To niema sensu żadnego.Siadly - Wto 19 Sie, 2014 No to jest oczywiste. Ale zobacz do czego to doprowadziło. Przecież nie twierdzę, że trzeba wszystko oddać Rosji i że cała prawda po ich stronie. Ale zobacz jak to wszystko się potoczyło. Przez to, że Polska i Europa poparli obalenie rządu na Ukrainie, Rosja miała okazję żeby wejść na Krym, a teraz siać ferment na połowie terytorium Ukrainy. Po prostu moim zdaniem większość tych działań była robiona na zasadzie "nie ważne co robimy, byle na złość Rosji". I mam obawy, że z racji przekazu w mediach w PL i tego ze "na złość Ruskiemu" u nas jest modne, możemy zostać w tej walce sami. Bo Europa szybciej przekalkuluje co się opłaca a co nie. I ostatecznie, zostaniemy znowu wyruchani przez stronę wschodnią i zachodnią - czyli zgodnie z tym co napisałeś - nie wyniesiemy nauczki z historii.
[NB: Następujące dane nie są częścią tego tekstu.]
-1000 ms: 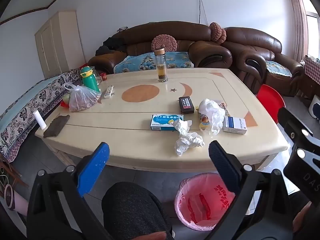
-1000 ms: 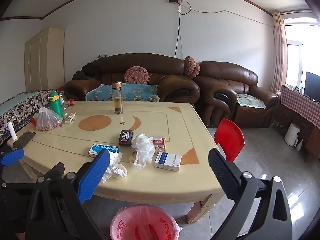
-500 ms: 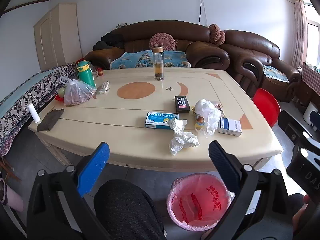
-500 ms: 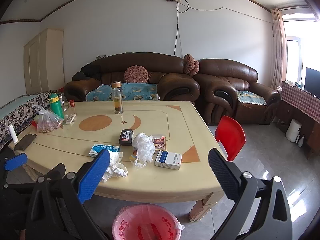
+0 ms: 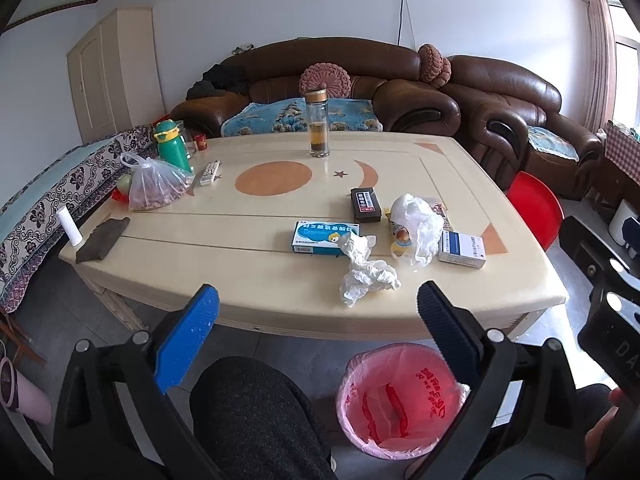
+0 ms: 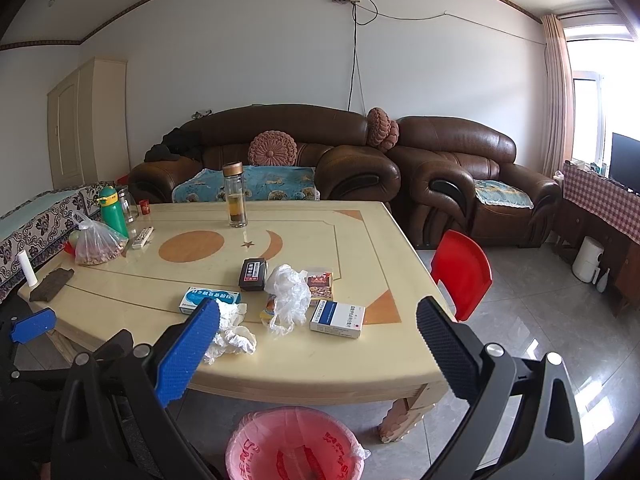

Za dużo zawiści za mało sprytu.M - Wto 19 Sie, 2014 Siadly - ja to widzę inaczej. Moim zdaniem po majdanie Rosja straciła swojego satrapę i de facto straciła całą ukrainę przez obalenie i wygmanie janukowycza. Więc czym prędzej zajęła to co mogła i próbuje jakkolwiek odzyskać bardziej znaczące terytoria.
Nie posługiwałbym sie stwierdzeniami "na złość rosji" Na złość to można zrobić mamie czy babci. Tutaj ściera się geopolityka wielu regionów i albo bierzemy w niej udział albo toczy się bez nas, wiadomo że sprawy pozostawione samym sobie nabierają złego obrotu.
Mówiąc krótko - rosja to nasz wróg, zawsze tak było i zawsze tak będzie. Jedyne sensowne rozwiązanie to ubzbrojenie się po zęby i wtedy nastąpi przyjaźn. Interesy z rosją należy prowadzić zawsze bo to wielki rynek zbytu, ale nigdy przeciwko wlasnej racji stanu.